Data in this exercise |
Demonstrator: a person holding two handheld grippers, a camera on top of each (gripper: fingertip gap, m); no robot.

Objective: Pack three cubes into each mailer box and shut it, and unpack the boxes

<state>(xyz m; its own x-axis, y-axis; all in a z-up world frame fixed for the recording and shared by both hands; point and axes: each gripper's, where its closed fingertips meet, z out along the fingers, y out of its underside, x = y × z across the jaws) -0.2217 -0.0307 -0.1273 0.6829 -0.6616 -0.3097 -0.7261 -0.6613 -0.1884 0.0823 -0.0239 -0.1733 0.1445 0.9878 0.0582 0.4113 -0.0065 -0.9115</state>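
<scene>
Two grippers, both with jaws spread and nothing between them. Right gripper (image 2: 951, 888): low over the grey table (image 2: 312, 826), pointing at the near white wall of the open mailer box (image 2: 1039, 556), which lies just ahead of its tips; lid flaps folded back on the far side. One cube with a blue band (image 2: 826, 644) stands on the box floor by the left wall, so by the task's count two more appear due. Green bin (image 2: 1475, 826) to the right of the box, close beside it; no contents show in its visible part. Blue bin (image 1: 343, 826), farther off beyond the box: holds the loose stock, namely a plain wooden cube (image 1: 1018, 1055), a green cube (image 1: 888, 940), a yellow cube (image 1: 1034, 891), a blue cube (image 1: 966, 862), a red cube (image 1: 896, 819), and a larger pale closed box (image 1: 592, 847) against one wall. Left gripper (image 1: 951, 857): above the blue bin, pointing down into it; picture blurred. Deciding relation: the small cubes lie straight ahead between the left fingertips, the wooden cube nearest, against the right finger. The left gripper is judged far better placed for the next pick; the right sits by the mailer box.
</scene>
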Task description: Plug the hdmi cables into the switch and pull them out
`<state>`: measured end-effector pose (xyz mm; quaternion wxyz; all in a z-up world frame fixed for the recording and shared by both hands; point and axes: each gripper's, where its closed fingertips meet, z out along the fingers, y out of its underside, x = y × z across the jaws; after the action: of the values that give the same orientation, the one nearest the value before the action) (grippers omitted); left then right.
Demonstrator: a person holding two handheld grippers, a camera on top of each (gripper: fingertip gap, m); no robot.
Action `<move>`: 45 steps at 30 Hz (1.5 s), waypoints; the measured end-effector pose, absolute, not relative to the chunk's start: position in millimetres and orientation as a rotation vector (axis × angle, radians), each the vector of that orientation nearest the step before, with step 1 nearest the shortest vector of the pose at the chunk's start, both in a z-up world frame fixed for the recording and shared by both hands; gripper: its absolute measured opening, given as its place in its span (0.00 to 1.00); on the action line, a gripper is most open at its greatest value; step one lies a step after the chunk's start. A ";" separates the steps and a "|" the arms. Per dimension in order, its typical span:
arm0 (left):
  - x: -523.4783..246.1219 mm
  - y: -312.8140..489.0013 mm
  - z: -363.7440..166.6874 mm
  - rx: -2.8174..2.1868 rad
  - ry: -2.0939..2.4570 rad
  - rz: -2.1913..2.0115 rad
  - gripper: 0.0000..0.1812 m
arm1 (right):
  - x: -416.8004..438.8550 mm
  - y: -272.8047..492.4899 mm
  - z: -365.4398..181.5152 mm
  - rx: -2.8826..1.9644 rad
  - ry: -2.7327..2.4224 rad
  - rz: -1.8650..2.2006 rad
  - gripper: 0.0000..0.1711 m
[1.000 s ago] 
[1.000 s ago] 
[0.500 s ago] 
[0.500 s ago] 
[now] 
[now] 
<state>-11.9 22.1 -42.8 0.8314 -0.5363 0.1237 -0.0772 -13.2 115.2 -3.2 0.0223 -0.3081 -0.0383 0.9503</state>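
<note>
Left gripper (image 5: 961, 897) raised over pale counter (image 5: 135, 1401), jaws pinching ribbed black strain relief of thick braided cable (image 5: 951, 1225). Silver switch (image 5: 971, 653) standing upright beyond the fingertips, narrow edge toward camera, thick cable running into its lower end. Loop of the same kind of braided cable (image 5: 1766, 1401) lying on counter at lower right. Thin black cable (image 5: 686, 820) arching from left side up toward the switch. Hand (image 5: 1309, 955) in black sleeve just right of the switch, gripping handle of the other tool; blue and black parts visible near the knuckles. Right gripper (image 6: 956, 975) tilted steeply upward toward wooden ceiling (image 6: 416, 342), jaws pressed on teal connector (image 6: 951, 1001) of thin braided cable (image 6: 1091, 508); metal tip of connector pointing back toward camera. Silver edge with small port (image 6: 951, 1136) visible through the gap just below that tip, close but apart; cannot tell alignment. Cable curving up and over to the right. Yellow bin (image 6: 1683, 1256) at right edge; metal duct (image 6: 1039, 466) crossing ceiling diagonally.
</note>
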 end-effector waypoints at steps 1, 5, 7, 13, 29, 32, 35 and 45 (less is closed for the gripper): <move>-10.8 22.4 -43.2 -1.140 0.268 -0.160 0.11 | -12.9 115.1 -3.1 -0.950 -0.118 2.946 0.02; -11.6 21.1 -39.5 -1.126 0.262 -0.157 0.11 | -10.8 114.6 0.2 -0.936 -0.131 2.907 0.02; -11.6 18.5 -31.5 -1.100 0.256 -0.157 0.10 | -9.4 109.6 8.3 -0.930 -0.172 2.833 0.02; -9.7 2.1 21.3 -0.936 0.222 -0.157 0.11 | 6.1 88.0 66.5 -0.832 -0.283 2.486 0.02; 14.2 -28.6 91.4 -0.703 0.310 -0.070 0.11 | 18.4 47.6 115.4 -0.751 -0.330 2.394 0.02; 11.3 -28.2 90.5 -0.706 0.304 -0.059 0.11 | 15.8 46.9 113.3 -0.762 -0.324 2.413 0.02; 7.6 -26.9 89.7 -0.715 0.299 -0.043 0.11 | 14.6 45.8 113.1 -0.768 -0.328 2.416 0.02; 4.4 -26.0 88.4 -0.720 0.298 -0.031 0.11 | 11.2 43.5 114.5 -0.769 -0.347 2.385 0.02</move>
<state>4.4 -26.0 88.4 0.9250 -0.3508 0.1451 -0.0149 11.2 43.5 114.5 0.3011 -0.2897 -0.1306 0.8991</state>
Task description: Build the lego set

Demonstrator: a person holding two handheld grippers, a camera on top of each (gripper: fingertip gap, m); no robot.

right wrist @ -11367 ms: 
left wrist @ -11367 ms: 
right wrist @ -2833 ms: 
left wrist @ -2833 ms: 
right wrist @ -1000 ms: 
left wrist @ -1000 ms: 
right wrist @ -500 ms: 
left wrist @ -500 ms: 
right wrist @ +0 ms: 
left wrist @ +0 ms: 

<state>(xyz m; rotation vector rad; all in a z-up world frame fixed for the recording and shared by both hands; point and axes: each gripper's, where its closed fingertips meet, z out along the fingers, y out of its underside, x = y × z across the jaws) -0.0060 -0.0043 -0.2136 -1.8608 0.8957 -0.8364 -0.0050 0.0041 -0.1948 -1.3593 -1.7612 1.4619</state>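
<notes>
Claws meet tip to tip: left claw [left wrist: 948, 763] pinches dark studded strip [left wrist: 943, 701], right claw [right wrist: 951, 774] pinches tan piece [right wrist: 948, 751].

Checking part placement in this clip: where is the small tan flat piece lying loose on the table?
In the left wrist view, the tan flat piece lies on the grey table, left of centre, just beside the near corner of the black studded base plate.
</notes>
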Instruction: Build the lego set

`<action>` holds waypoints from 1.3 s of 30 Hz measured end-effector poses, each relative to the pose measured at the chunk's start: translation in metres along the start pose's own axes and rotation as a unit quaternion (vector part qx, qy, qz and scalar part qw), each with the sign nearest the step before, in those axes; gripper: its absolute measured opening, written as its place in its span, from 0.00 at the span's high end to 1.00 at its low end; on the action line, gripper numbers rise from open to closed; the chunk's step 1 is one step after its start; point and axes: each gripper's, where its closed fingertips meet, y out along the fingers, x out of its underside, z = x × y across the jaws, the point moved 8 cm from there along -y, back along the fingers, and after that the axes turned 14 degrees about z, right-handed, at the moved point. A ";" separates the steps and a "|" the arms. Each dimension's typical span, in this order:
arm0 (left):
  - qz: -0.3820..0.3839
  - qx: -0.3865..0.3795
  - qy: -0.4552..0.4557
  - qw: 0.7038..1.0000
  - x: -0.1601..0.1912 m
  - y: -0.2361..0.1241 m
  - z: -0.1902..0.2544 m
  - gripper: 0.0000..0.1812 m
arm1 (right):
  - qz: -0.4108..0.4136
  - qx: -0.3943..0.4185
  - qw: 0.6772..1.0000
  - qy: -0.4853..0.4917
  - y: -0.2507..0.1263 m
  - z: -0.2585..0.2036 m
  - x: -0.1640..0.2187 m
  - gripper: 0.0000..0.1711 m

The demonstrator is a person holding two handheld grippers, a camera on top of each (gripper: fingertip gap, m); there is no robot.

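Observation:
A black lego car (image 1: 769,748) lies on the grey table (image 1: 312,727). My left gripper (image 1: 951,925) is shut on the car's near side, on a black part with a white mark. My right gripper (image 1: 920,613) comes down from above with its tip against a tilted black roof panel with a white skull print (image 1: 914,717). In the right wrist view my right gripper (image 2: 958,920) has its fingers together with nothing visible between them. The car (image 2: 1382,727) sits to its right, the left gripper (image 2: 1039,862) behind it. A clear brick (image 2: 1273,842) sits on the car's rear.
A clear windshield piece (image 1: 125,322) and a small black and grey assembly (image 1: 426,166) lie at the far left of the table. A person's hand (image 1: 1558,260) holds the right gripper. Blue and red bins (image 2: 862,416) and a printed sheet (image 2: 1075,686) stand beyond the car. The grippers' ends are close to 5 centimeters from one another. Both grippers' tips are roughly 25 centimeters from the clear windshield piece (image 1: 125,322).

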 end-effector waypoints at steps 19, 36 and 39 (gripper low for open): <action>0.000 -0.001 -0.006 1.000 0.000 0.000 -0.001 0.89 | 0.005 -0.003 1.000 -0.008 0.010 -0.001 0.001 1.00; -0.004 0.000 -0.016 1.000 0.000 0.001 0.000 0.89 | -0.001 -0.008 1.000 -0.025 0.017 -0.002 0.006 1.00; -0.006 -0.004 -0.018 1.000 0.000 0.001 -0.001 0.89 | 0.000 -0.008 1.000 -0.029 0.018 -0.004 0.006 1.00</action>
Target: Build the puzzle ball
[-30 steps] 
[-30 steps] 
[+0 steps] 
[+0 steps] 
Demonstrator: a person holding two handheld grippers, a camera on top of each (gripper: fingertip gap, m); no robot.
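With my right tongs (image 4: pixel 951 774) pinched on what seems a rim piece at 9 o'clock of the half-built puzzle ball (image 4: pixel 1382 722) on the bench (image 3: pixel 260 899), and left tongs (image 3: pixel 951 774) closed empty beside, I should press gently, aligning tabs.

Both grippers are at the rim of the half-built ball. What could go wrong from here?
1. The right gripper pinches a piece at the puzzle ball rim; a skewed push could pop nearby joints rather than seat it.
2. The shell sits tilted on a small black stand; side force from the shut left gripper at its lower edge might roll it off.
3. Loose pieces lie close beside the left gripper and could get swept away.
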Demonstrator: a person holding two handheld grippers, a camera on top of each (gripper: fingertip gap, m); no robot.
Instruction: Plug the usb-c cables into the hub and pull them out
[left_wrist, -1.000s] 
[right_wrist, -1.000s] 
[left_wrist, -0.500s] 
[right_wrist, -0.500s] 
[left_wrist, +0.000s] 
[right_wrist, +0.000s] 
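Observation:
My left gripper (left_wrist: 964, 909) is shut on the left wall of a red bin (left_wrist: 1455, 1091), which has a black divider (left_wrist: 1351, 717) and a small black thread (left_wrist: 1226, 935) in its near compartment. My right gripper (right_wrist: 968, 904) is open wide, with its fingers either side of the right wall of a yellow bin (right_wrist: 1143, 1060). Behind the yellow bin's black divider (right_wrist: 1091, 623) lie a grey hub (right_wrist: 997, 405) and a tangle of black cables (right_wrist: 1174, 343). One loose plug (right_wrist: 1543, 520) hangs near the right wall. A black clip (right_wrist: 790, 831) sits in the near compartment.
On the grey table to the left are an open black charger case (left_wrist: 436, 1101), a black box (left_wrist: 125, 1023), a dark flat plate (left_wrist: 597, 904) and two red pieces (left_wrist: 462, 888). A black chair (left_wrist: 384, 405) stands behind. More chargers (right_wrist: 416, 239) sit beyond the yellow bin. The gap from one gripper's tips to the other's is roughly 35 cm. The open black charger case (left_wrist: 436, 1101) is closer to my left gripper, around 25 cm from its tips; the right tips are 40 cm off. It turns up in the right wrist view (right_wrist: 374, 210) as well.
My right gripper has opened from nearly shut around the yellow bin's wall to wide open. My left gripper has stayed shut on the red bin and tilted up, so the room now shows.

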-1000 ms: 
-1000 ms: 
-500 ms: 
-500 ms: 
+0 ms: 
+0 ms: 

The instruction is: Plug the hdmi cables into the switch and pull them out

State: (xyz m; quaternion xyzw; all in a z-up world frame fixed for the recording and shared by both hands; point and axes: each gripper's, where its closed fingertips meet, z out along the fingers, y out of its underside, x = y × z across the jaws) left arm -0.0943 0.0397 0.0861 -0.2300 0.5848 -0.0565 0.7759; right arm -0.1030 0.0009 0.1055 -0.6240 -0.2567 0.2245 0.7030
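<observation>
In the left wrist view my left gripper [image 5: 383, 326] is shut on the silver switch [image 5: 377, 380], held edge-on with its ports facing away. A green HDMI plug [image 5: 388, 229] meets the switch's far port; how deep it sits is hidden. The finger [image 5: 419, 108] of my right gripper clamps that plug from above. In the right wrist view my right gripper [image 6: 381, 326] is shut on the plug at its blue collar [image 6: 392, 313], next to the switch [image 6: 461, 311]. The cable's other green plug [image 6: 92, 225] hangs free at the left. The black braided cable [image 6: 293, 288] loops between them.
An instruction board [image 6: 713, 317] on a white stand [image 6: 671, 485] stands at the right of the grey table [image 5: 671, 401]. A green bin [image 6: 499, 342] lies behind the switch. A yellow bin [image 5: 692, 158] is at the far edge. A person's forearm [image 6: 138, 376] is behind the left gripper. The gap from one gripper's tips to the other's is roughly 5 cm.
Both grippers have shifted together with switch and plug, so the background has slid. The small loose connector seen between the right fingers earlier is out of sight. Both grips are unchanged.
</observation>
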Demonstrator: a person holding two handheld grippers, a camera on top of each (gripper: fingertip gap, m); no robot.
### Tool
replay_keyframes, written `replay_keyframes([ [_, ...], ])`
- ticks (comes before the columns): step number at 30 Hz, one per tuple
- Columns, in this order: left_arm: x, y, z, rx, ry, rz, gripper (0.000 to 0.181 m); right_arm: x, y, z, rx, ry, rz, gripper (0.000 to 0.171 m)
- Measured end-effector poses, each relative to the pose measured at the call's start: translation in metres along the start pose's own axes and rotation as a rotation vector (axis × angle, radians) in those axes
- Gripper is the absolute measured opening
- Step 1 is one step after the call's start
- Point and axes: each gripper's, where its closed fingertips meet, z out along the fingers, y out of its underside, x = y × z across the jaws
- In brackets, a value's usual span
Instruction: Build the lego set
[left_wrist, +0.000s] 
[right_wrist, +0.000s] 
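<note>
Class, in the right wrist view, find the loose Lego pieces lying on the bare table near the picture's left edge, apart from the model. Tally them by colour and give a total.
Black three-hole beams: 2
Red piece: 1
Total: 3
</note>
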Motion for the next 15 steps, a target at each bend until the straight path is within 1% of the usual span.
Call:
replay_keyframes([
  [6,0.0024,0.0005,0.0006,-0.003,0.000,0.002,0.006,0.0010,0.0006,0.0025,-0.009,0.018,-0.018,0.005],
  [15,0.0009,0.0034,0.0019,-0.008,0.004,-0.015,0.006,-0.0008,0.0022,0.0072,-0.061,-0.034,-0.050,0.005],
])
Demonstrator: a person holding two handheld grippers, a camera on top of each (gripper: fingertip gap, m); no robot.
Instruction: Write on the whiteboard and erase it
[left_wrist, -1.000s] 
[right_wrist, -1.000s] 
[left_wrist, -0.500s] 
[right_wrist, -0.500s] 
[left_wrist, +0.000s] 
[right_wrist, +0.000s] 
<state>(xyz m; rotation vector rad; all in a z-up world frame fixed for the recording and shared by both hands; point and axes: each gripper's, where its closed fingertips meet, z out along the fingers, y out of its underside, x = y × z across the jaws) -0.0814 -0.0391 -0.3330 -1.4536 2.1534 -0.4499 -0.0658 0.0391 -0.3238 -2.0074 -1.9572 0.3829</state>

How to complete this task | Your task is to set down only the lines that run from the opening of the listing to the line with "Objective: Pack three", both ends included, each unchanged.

Output for this exercise |
Demonstrator: a person holding two handheld grippers, a camera on top of each (gripper: fingertip gap, m); no robot.

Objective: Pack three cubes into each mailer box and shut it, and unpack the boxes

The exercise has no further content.